For each step input, include every value that can change the output:

Sample ID and relevant sample fields
Prompt text or prompt version
Model name and model parameters
Tool configuration
Retrieved context
Judge rubric and judge model

Using Coding Agents to Create Custom Evaluations

Use the Quantiles agent skill to use coding agents to run repository-based evaluations with the qt CLI. It supports Codex, Claude Code, Cursor, GitHub Copilot, Gemini CLI, OpenCode, and other agents that use reusable skills or instruction files.

Install the skill

Use the prompt below to set up your coding agent with the Quantiles CLI and agent skill:


Please install the Quantiles skill at github.com/quantiles-evals/skill

Alternatively, copy SKILL.md into your agent’s skill directory.

Prompt the coding agent

After installation, have your coding agent build and run a custom evaluation.
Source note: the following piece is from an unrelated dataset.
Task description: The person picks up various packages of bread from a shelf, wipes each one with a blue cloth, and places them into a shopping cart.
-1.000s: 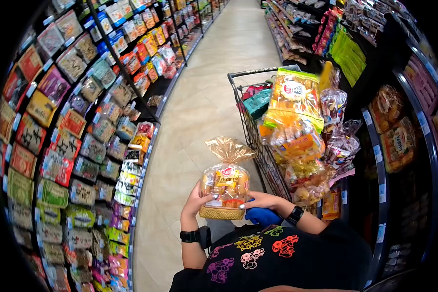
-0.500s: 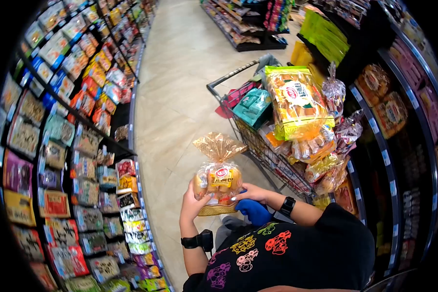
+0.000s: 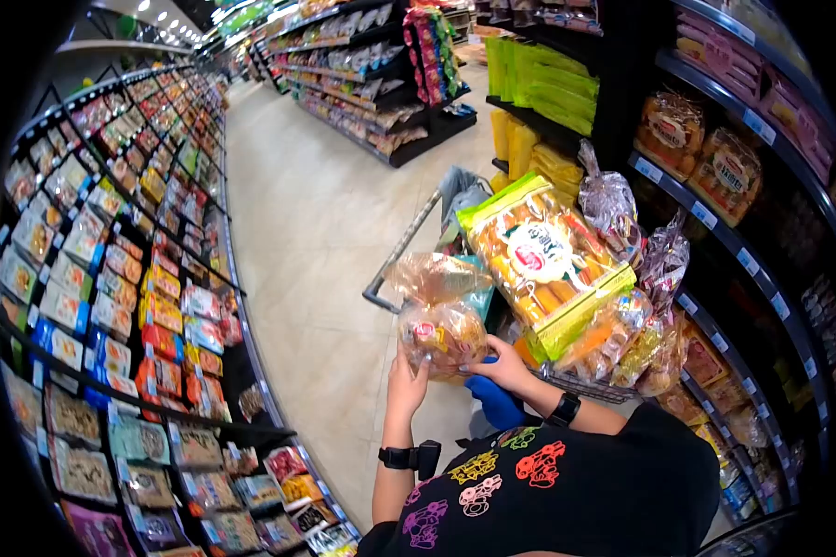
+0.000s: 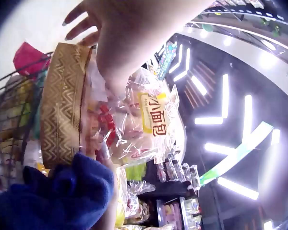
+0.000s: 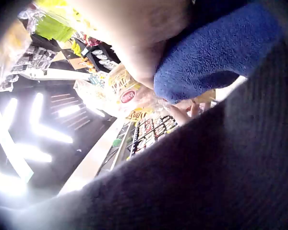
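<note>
Both hands hold a clear bag of bread rolls (image 3: pixel 444 336) with a gold gathered top, in front of the body. The left hand (image 3: pixel 406 382) grips its left side, thumb on the near face. On the other side the right hand (image 3: pixel 508 366) holds it near the lower edge. A blue cloth (image 3: pixel 495 403) hangs just under the right hand. In the left wrist view, the bag's woven-pattern base (image 4: pixel 63 108) shows, with the blue cloth (image 4: pixel 62 191) beside it. The right wrist view shows the cloth (image 5: pixel 206 55) overlapping part of the bag (image 5: pixel 127 93).
A shopping cart, its handle (image 3: pixel 401 246) showing, stands ahead to the right. It is piled with packaged bread, a large green-edged bread bag (image 3: pixel 543 260) on top. Snack shelves (image 3: pixel 158 306) line the left, and bread shelves (image 3: pixel 715 213) the right. Bare floor (image 3: pixel 297 232) runs between.
The head view has swung up and to the right, showing more aisle. The bag of rolls has come up closer to the cart's load and tilted, its base now hidden from the head.
</note>
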The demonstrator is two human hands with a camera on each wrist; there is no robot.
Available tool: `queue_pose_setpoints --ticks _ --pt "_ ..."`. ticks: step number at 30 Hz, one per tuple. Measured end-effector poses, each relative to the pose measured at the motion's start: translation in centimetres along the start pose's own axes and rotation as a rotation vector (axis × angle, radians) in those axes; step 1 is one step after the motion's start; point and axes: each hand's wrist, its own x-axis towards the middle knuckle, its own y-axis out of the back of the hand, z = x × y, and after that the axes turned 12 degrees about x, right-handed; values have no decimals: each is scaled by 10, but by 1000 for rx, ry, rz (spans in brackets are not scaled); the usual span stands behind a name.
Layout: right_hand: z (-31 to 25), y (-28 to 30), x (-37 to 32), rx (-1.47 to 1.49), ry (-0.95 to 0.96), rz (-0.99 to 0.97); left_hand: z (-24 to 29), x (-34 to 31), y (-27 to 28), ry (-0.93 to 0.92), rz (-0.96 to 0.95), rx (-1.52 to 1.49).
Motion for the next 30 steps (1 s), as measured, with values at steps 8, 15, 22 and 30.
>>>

Customize the below prompt template to your needs:


Write a Quantiles custom code evaluation using the Python SDK that uses the <your dataset> dataset, runs samples through the <your model> model, and measures the output using the following metrics:

<list your metrics here>.

Call the evaluation <name>, and make sure to include it in the `quantiles.toml` config file. When you're done, run the new eval and summarize the results.

See Agents Overview for more detail on using agents with Quantiles.

Best Practices

Start with a small dataset slice and a smoke-test metric before scaling up.
Keep step keys deterministic and stable across runs.
Put every behavior-changing value in the step input.
Emit metrics often, to ensure you can effectively analyze later.
Return per-sample JSON details when you need to debug or review failures.
Version prompts, judge rubrics, datasets, and tool configurations explicitly.
Resume interrupted workflows.
Compare runs after each meaningful prompt, model, code, or rubric change.